[DESCRIPTION OF THE TASK]:
Isolate every line in the data with the string "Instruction" and copy it.

###

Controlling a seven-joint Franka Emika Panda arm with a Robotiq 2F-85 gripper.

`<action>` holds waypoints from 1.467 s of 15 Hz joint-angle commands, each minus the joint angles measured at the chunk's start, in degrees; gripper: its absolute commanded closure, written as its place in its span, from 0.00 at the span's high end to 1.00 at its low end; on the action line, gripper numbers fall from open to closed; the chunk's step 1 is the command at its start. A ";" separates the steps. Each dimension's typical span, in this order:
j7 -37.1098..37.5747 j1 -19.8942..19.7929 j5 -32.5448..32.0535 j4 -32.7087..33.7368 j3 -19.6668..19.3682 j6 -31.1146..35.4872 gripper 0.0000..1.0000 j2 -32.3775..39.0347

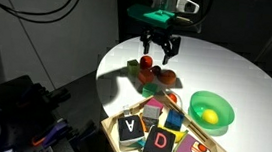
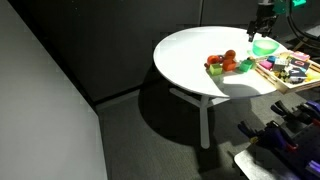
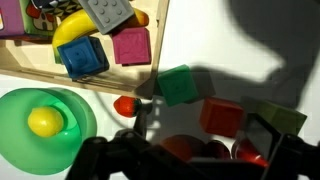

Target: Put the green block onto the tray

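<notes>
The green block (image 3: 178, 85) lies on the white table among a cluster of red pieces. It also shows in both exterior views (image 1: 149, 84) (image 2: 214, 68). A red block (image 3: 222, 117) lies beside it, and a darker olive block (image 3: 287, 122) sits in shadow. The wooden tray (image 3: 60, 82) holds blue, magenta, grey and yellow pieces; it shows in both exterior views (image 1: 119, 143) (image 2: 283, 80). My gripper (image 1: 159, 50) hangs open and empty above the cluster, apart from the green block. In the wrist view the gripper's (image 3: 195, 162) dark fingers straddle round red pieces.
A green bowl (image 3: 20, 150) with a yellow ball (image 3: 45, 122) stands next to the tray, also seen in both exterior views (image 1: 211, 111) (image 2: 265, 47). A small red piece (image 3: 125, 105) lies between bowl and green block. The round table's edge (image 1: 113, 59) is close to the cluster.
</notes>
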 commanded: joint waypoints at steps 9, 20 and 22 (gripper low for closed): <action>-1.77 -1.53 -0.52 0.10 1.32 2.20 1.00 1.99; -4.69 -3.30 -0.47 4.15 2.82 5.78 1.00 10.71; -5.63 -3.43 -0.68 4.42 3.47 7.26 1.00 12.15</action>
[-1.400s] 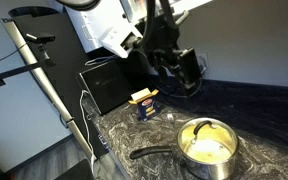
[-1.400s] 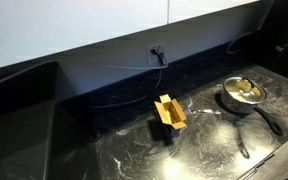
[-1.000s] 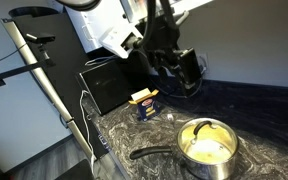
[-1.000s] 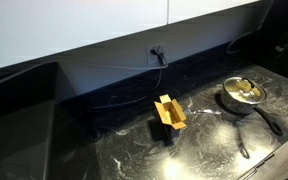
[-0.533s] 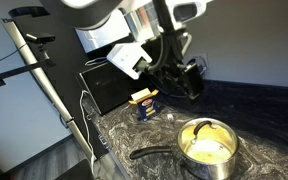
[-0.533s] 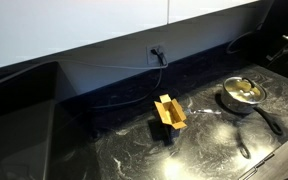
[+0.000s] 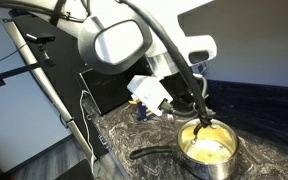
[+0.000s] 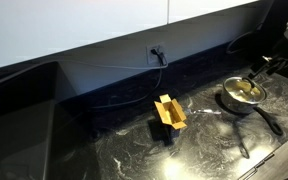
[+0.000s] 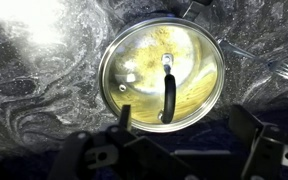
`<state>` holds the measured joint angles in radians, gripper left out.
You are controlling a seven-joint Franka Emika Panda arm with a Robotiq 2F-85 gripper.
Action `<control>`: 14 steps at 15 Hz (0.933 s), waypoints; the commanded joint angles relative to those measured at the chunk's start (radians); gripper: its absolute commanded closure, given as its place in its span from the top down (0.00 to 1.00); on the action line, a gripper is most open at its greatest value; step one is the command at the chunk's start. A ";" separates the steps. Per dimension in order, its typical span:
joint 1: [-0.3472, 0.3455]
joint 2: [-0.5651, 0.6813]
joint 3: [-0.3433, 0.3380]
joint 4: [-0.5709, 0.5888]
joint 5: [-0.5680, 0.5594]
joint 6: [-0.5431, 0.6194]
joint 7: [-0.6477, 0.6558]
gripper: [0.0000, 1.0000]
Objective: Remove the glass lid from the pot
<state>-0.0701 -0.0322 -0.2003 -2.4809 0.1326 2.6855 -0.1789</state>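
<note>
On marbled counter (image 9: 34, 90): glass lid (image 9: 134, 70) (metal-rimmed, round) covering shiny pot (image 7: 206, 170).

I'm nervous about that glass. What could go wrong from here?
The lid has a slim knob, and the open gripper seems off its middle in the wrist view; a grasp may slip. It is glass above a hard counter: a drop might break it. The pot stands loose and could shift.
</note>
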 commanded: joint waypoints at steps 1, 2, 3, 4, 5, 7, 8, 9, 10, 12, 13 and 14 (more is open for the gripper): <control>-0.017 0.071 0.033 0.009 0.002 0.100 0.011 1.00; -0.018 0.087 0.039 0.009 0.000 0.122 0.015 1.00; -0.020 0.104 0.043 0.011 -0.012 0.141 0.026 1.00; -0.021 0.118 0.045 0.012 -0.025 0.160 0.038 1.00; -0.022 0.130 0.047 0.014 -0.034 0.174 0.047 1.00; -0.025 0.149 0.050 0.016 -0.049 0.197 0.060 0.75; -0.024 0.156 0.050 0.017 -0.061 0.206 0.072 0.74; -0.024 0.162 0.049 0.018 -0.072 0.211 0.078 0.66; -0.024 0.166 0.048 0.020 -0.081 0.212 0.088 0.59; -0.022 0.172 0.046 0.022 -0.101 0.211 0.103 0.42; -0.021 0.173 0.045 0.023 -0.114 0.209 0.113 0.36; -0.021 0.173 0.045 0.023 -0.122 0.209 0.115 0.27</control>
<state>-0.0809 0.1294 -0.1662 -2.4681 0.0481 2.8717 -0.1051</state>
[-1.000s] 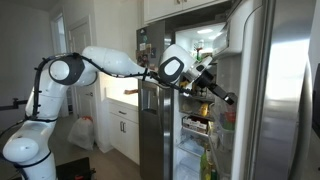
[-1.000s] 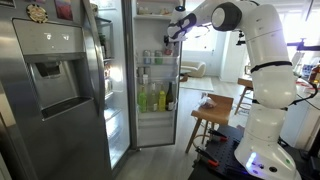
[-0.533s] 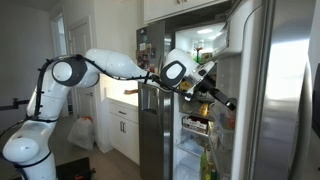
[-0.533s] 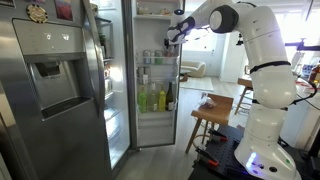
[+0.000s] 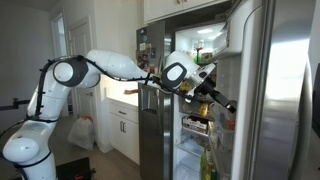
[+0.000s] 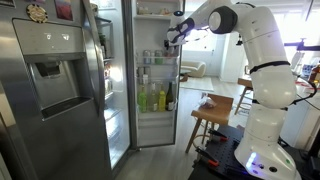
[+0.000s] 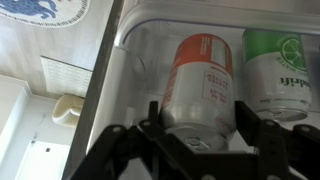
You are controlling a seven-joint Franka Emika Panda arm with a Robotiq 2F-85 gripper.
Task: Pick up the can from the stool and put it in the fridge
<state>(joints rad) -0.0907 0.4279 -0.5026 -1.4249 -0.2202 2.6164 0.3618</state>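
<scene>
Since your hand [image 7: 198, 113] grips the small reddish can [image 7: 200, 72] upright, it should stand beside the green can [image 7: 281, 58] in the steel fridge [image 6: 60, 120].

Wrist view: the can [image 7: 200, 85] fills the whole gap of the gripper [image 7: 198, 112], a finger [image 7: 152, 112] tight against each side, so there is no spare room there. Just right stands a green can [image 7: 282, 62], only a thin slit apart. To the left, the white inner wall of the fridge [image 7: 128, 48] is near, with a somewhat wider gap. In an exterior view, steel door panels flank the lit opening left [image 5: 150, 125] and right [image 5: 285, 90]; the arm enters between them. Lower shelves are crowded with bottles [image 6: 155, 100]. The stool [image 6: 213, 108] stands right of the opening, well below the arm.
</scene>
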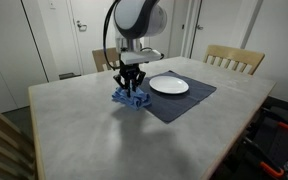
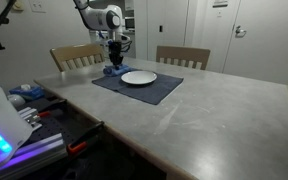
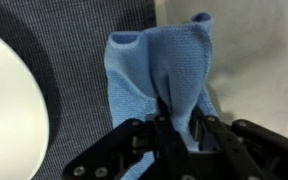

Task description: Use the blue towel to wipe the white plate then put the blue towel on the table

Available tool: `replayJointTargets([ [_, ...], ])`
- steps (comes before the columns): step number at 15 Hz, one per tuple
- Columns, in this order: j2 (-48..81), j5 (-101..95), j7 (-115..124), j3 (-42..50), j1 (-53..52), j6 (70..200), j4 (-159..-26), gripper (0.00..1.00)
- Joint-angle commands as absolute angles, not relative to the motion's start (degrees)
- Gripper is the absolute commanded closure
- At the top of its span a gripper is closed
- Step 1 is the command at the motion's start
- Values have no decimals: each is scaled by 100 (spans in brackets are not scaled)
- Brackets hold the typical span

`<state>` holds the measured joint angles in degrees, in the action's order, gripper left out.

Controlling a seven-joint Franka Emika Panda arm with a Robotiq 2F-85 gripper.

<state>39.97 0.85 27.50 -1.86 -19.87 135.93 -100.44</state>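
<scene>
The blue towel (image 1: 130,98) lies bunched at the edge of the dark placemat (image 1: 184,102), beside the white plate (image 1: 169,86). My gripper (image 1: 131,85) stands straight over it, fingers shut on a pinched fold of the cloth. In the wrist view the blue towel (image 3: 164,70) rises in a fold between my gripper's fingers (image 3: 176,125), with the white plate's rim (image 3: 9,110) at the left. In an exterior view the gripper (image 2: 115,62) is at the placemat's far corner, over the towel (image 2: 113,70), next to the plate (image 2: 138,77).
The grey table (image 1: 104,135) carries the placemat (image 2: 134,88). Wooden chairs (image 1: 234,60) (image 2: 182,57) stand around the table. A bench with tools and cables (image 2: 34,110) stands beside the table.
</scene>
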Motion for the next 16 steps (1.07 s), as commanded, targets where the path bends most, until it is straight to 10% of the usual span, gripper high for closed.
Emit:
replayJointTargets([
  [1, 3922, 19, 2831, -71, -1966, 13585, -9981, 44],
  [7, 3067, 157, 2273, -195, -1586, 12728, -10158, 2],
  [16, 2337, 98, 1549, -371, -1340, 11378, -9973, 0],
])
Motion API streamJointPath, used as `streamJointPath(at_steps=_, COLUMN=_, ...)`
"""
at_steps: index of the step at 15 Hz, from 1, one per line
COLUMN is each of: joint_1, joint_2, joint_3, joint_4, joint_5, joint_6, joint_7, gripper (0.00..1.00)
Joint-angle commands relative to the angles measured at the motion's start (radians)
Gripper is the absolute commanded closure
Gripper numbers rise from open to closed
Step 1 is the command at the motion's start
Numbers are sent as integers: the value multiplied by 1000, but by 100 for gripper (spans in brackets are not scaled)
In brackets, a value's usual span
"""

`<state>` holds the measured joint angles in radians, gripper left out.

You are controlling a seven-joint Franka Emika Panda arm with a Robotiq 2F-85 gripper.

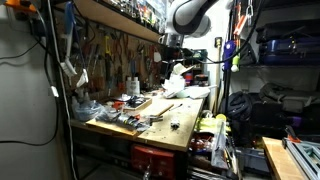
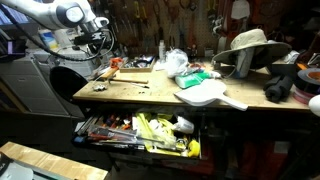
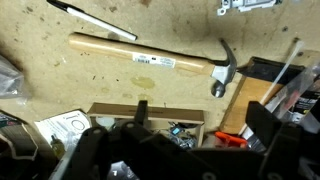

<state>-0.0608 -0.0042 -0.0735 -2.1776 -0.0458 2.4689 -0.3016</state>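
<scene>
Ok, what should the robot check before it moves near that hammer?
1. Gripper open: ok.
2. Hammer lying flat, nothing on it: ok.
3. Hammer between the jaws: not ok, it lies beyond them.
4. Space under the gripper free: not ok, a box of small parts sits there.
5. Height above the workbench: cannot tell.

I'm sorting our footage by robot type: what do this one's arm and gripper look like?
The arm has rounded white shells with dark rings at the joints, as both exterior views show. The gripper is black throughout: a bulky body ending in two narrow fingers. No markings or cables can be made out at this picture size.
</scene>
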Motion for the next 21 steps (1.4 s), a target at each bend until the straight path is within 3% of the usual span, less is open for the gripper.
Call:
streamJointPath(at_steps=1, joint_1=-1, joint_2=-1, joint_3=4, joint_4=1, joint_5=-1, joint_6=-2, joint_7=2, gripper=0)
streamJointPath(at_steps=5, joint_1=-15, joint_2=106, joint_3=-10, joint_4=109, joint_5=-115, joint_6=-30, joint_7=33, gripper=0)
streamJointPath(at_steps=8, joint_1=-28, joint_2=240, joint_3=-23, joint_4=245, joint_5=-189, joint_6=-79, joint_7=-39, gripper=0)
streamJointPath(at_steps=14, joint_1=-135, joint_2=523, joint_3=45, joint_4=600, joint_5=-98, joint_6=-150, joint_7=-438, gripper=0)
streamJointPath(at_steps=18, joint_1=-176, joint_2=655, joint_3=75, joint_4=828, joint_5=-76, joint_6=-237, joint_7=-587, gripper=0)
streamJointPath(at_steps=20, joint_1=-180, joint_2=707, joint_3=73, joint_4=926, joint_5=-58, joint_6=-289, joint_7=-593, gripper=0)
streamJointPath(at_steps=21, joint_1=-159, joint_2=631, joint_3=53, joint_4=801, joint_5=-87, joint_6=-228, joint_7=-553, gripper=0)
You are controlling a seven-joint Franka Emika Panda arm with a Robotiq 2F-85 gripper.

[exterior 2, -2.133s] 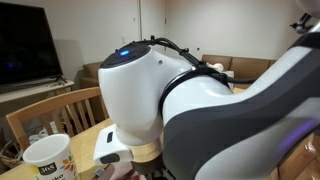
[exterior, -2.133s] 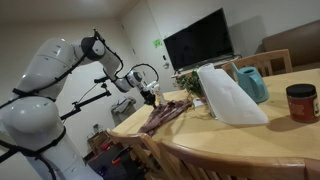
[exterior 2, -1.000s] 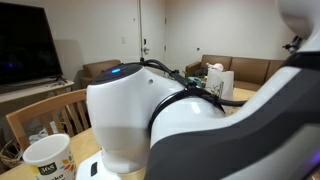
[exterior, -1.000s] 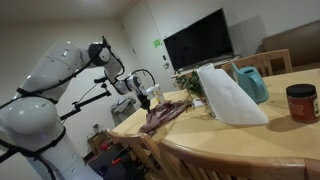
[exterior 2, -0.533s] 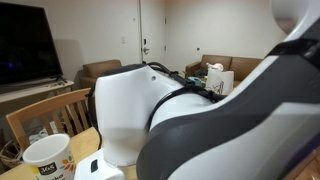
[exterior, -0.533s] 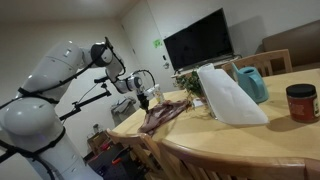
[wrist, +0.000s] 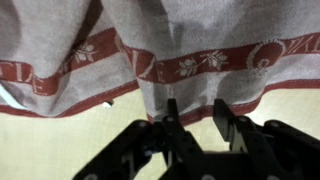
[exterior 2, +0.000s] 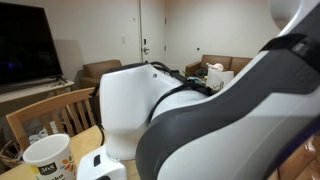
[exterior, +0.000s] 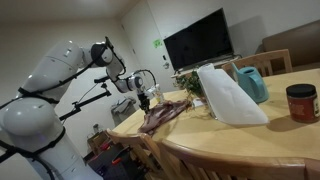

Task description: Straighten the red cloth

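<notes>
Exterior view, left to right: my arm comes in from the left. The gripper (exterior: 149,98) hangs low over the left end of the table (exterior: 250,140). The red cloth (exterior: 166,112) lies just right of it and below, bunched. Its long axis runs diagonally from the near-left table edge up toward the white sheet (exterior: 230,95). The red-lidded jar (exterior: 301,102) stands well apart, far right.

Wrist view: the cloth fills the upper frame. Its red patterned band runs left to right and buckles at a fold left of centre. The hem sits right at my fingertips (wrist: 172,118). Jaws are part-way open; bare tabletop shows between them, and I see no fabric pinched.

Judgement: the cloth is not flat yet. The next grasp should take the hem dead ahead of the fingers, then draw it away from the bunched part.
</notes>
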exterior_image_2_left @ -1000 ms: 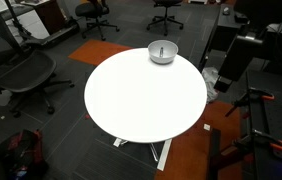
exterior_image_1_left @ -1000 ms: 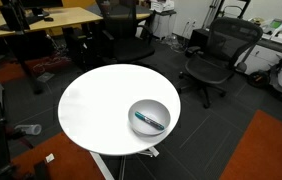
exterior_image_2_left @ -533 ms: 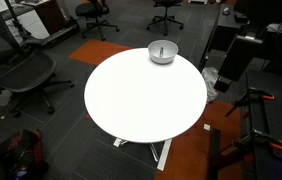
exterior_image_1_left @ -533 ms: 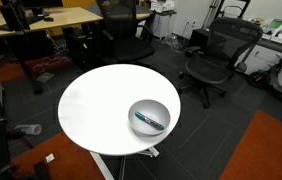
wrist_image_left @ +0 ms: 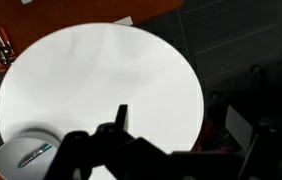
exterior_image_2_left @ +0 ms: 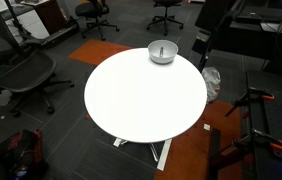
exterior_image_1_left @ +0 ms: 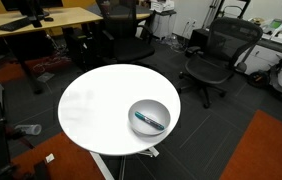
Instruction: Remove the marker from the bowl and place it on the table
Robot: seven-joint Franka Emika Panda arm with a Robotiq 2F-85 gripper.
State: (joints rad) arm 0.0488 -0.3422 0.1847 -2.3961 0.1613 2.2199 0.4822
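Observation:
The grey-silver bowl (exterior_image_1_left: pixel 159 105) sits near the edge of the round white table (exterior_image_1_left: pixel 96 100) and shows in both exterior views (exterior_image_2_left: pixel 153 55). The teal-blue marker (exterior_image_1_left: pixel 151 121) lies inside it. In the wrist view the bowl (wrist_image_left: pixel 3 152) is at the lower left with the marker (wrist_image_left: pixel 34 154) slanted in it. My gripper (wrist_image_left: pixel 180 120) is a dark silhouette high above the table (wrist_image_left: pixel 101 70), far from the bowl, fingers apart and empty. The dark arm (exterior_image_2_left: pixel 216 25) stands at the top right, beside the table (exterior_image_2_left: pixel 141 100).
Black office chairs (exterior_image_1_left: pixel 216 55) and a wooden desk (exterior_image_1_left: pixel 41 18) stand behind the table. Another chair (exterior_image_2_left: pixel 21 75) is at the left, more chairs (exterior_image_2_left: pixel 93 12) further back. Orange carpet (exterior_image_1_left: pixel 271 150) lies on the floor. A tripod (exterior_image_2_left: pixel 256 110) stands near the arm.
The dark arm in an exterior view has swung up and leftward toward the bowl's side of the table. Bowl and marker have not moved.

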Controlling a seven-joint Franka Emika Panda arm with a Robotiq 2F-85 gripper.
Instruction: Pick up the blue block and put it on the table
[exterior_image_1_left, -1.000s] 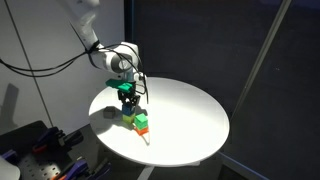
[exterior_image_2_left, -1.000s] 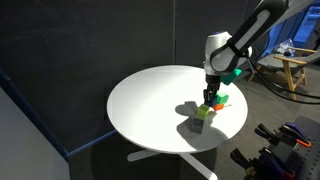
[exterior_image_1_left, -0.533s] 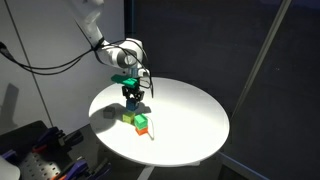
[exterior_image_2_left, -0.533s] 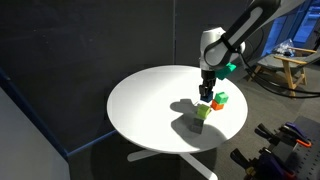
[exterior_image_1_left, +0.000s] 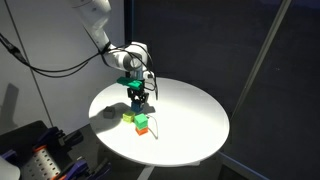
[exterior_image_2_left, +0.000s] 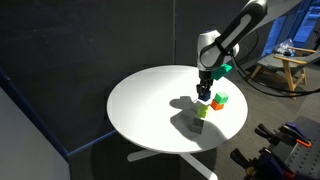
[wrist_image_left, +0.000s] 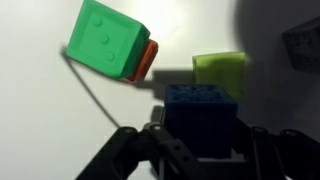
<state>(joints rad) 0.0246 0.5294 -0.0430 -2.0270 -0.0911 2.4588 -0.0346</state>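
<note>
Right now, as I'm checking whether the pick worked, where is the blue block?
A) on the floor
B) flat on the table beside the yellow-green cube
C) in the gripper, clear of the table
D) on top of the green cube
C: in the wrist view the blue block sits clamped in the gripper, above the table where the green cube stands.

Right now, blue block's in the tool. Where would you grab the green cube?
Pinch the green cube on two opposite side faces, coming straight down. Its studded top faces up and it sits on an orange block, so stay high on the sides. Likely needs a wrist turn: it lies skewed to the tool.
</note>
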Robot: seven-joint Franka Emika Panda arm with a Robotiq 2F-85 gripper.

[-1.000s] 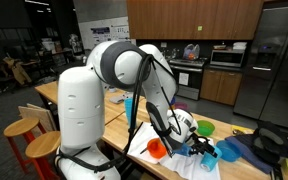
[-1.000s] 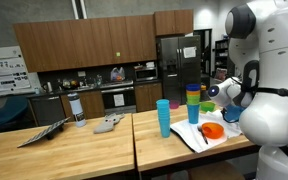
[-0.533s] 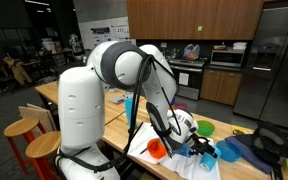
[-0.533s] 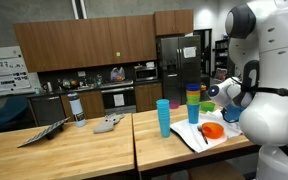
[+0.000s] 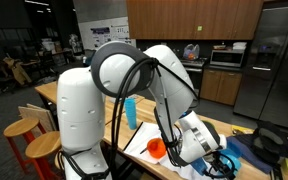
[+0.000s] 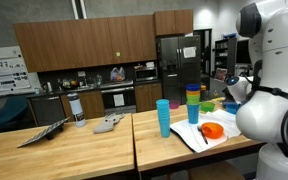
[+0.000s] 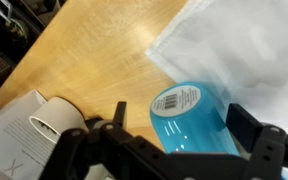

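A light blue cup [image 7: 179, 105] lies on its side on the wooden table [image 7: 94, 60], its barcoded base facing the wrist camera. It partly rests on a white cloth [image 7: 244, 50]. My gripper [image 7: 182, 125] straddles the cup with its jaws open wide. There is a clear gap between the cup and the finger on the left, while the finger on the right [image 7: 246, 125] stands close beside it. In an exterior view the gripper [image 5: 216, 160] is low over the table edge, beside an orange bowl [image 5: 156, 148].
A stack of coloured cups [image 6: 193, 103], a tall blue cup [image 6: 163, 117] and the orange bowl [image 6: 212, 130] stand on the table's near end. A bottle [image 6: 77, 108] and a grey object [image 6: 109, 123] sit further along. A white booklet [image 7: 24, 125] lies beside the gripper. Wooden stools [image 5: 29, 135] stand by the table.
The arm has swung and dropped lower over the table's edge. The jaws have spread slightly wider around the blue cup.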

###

[RESPONSE TO THIS EXERCISE]:
Instruction: Remove the marker from the bowl and place it on the table
Instruction: Pick up the blue block and put it on the table

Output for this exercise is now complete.